イクまで止まらないとばかり思っていた体が硬直し、耳に全神経を集中させた。
(誰も……こない、よね)
今の声が外に漏れたわけではないとわかり、ほっと一息つく。が、それも束の間だった。
「……ふぁっ、ああっ、あふっ、や、せ、せっかく、止まったのに……んやぅ!」
まだ何者の侵入も許したことのない秘所を指先でかき回され、ナクアは再び嬌声を上げる。
ぷっくりと膨らんだ肉芽の存在を感じ取ると、下着の上からそこを指で押し潰した。刹那、雷のような衝撃に貫かれる。
「きゃあぅん! んぐっ……!」
薄れ弱まった最後の理性を働かせ、せめてもの抵抗とばかりにナクアは口を塞いだ。
涙目になりながらくぐもった吐息を漏らし、激しい動きで秘所を弄る姿はまるで自分で自分を犯しているかのようだ。
「んっ、んん……はぁっ、あぁっ……あ、あッ、はぁあぁんっ……!」
(やぁ、あっ、ひゅう、ひふぅ、これ、気持ちいい。気持ちいい、よぉ……!)
聡明たる第二王女ナクアの頭の中は肉欲に支配され、すでに快楽を貪ることしか考えられなくなっている。

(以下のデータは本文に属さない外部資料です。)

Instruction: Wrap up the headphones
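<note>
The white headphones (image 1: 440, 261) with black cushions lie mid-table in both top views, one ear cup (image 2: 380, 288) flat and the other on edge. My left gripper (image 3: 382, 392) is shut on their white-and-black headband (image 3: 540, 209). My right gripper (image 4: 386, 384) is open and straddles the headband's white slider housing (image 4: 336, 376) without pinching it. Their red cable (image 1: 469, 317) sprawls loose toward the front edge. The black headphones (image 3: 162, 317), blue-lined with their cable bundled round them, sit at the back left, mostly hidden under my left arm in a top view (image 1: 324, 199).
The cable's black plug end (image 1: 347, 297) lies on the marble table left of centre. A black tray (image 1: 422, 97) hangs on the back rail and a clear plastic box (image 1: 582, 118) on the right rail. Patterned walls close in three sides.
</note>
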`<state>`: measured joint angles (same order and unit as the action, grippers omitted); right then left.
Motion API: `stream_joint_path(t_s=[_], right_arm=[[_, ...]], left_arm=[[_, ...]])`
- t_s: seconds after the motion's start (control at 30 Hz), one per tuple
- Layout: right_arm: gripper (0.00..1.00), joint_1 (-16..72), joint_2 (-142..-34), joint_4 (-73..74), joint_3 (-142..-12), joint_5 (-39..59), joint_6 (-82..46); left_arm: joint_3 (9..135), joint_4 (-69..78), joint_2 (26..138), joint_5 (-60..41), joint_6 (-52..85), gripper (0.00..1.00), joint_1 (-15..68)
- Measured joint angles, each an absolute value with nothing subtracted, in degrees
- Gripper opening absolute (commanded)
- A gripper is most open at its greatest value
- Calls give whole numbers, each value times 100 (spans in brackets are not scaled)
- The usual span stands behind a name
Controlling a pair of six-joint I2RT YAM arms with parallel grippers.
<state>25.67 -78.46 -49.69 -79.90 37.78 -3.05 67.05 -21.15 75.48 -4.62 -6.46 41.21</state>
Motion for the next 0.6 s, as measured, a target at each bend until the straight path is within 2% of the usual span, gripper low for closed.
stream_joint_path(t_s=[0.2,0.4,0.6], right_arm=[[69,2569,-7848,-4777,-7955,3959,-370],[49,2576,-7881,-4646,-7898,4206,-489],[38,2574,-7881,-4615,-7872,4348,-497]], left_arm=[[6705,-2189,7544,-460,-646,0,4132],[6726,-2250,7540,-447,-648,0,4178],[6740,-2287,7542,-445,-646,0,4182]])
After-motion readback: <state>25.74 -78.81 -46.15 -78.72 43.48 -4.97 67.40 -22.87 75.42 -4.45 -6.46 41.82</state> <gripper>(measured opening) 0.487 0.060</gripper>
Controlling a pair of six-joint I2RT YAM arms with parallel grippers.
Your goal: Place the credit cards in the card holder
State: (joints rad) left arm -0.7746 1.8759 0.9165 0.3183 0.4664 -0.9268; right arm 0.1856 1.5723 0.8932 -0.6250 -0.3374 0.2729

肉芽をぐりぐりと撫で回し、愛液に濡れた指先で割れ筋の内側をなぞり、彼女は快楽を高めていった。
溢れ出た蜜汁が太ももをつたい、スカートの内側を、イスを、床を汚していく。
(んっ、んん! はぁっ、もう、だめ、あっ……ぁっ、ああっ! 来る……うぅんっ! ふわぁッ!)
末端が痺れ、絶頂の予感に脳内が白み始める。
潤んだ視界をぎゅぅっと闇に閉ざし、最後に二本の指で直接肉芽を摘み上げた。
膣内が収縮し、頂点に上り詰める。
(だめっ、やだっ、イッちゃう、イク……あああああッ────────ッ!!)
「はぁっ! んはぁぁぁっ……あぁっ、はぁ、ふぁ……あっ……はぁぁ……んっ……んぅ……」
身体に残る快楽の余韻に震えながら、ナクアはしばらく陶然とした目つきであらぬ方向を見つめていた。
シャンデリアが照らす高い天井には、当然ながら誰もいない。
それなのになぜか、しばらく前から誰かに見られていたような……そんな気配を感じていた。
「気のせい……だよね。んっ、はぁ、それより……お風呂、入らなきゃ」
立ち上がると、下着はもちろんスカートやイスもずぶ濡れになっていた。
なんとか誤魔化せないかと視線をめぐらせ、水に入ったグラスをわざとこぼす妙案を思いつく。
そんなことをしてしまえば使用人の仕事を増やしてしまうのだが、ナクアはためらいなく実行に移した。
(……ずるいなぁ、私)
自分はこんなにも、嘘や誤魔化しをスムーズに行える人間だっただろうか。
違和感を感じながらも、ナクアは呼び鈴を鳴らし、やって来たメイドにそ知らぬ顔で浴場の準備をするよう命じるのだった。